'Escape Room' Is the First Surprisingly Good Movie of 2019
This post contains mild spoilers for Escape Room.
January is, frankly, a dismal time at the movies if you've already seen the latest Star War or superhero joint or awards-baity prestige film and are looking for something to paste onto your eyeballs before the next Avengers movie comes out. Most years, January is where the cast-offs from the previous months are shunted while everyone else is busy doing their year-end catch-up marathons before the Oscars. But sometimes, very occasionally, a film comes along that is not only entertaining, but actually pretty good, and kicks off the new year just right. This year, that movie is Escape Room.
Escape rooms, the relatively new group party fad in which you and your friends are locked inside a room and must use clues hidden amongst trinkets and drib-drabs to find the key or the code that opens the door, have become wildly popular over the last few years, perfect for birthday parties or awkward team-building office outings. It was only a matter of time before escape rooms got the horror movie treatment, and, honestly, I can't think of more perfect fodder for a nice, tight thriller.
At the start of Escape Room, six people are invited, via mysterious puzzle boxes delivered to them in the mail, to test out an extra-special, immersive experimental escape room experience. If they find their way out, they win $10,000. Seems like a pretty chill way to spend a weekend, and shortly after they all arrive at the austere concrete building that houses the game, it begins. But, unlike real escape rooms, which may model themselves after zombie apocalypses and creepy hospitals, the stakes are real. If our heroes fail to escape the rooms of Escape Room, they die.
And what rooms they are! There is a broader and more intricate plot going on in Escape Room, but, truthfully, it's the rooms themselves that really stand out. First, the group is treated to a waiting area that turns into an easy bake oven as soon as they twist what they think is the dial that opens the door, and they have to find a way out before they're incinerated. Then they have to find their way out of a rapidly cooling snowy forest with a freezing river that threatens to swallow any one of them whole. Afterward, they're treated to an upside-down saloon with a floor (ceiling?) that occasionally just decides to crumble below their feet, a dingy hospital bunker, and a Victorian drawing room full of antiques that slowly crushes anyone inside.
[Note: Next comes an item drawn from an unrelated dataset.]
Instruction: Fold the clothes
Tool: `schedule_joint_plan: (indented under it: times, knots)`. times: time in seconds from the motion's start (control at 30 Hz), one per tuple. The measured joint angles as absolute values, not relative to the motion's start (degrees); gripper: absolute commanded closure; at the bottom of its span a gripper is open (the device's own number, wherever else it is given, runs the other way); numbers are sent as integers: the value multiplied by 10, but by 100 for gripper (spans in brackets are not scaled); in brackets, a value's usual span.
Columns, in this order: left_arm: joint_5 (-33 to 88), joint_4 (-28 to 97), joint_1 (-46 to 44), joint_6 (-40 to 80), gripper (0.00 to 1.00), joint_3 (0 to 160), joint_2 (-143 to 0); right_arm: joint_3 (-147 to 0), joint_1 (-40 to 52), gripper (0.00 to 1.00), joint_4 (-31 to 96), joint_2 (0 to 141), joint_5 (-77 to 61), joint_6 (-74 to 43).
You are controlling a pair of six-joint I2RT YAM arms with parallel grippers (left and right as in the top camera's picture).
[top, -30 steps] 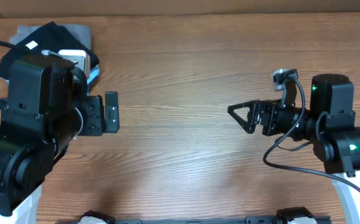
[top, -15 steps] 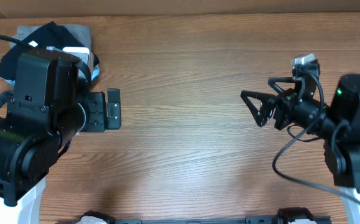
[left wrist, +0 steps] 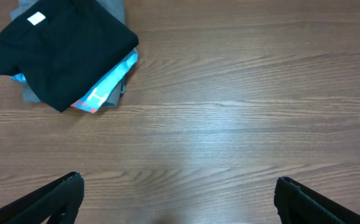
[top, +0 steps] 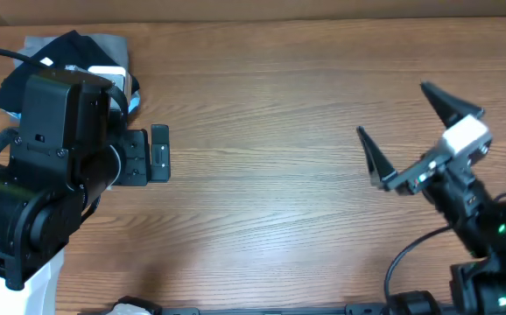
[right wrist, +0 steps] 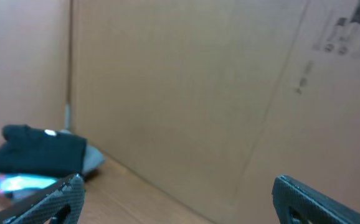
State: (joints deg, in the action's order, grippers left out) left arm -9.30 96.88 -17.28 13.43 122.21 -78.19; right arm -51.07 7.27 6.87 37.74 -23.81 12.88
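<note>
Two arms, one pile.

Overhead view: the black T-shirt (top: 78,48) lay bundled at the upper left of the frame, atop a grey garment (top: 113,44) and partly under the left arm. The left gripper (top: 155,156), jaws apart and empty, sat just below and right of the pile. The right gripper (top: 393,109), jaws spread wide and empty, stood at the right of the frame, well apart.

Left wrist view: the T-shirt (left wrist: 61,50) filled the upper left corner, over a light blue shirt (left wrist: 102,90); it showed no clear long axis. The fingers (left wrist: 61,193) stood wide at the bottom edge.

Right wrist view: the T-shirt (right wrist: 40,149) appeared small at the lower left, before a cardboard wall (right wrist: 198,93). The left arm was judged nearer.
</note>
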Motion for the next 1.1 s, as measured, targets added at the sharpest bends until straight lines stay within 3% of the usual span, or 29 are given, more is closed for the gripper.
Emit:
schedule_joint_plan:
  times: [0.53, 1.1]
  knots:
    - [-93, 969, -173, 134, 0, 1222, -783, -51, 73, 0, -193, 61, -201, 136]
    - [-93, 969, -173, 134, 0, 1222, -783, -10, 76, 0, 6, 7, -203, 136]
It's more Hunger Games than Saw (but it's MOST like 1998's Cube), but even with the threat of a violent, horrible death looming at all times, the movie is relatively low on gore. In fact, the players rarely have to harm themselves (even if they think they do) in order to unlock each room. Instead, the puzzles are psychological, operating off of each character's specific paranoia or trauma caused by the past. Gradually, as the game moves forward, it becomes apparent to each of the participants that there's something more going on. The rooms seem to know, somehow, about the one single, horrible, world-shattering thing that happened to them, and they're repeatedly taunted with it.
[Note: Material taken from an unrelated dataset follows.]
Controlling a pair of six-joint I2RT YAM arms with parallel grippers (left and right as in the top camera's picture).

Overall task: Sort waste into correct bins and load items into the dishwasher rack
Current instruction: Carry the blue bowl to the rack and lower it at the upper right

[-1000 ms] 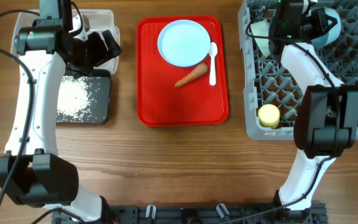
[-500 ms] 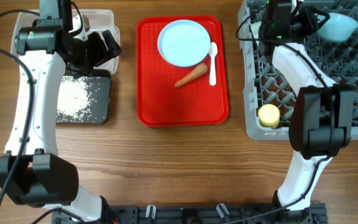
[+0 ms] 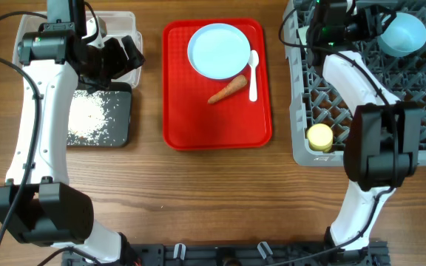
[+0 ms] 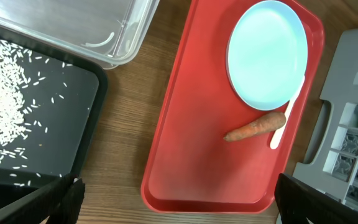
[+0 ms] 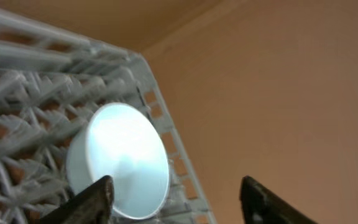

Amongst the shrieking and freaking out and lines like, "We have to find a key!" "Numbers, look for numbers!" "Why are they doing this to us!?" are a few very solid, at times genuinely affecting, performances from the main cast, especially Tyler Labine as Mike, a classic fishing dad in plaid shirt and jeans who can't stop making self-effacing jokes, Daredevil's Deborah Ann Woll as Amanda, an army veteran who suffers from bouts of PTSD, and Lost in Space's Taylor Russell as Zoey, whose timid yet mathematically brilliant college student ends up being really, really good at solving escape rooms.
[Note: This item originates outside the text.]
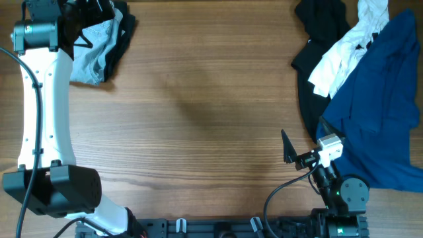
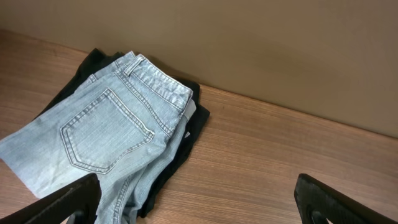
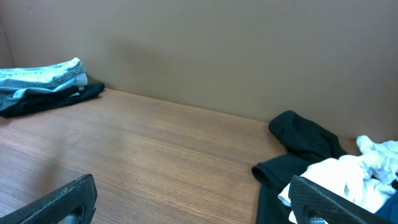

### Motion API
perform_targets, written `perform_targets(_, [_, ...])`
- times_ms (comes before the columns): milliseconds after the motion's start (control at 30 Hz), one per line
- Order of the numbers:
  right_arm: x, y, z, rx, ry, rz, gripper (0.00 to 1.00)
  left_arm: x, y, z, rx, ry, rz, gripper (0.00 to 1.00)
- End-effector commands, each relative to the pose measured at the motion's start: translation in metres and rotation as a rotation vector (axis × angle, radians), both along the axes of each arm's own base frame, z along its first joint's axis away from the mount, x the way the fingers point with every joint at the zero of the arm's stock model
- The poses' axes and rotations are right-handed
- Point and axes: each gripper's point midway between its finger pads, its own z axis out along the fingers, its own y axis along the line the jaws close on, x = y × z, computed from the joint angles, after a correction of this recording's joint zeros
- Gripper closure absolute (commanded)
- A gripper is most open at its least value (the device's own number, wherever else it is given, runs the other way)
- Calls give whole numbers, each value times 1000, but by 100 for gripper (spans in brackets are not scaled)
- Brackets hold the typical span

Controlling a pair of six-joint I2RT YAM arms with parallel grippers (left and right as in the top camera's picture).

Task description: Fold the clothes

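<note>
The left gripper [image 2: 199, 202] hovers at the far left corner of the bench [image 1: 198, 119], jaws spread wide with nothing between them. Just below it the pale denim shorts [image 2: 118, 124] lie folded flat, back pocket up, on a black garment [image 2: 189, 130]. The right gripper [image 3: 196, 202] sits low at the near right, equally wide and empty, facing the unfolded heap on the right. That heap is a deep-blue piece [image 1: 380, 112], a white piece [image 1: 344, 53] lying partly across it, and a black piece [image 1: 324, 26] toward the far edge.

All 3 loose pieces look light, limp and prone to bunching, and would likely sag from a single pinch. The blue one's near-left corner, flat on bare wood, seems the easiest hold, probably with a 2nd grip along the same edge. The denim looks stiffer and heavier and should keep its fold.

The heap overlaps, so I cannot tell what kind of garment each piece is or where the hems run. The blue fabric is cut off at the right frame edge. From above, the left arm covers part of the folded stack.
</note>
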Motion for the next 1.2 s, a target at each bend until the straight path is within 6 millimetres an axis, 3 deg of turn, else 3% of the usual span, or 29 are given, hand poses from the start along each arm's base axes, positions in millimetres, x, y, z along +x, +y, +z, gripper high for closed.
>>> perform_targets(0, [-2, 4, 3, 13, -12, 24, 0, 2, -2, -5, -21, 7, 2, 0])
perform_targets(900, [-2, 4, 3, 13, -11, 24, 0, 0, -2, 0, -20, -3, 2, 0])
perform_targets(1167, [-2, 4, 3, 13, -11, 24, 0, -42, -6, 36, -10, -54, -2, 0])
It's FUN to watch people solve puzzles that take up whole rooms, even if those people are fighting for their lives while they're doing it. It's exhilarating to see Zoey put the pieces together in her head while the clock is running out, or to watch Amanda swing from an upside-down pool table while the floor tumbles down beneath her. It's so much fun that the payoff is ultimately a convoluted disappointment, but I can hardly complain considering how many times I gasped or cringed or whispered "yesss" throughout the rest of it. Escape Room is much better than an early January horror movie has any right to be, finding plenty of thrills in its undeniably perfect premise. 2019 is already off to a great start.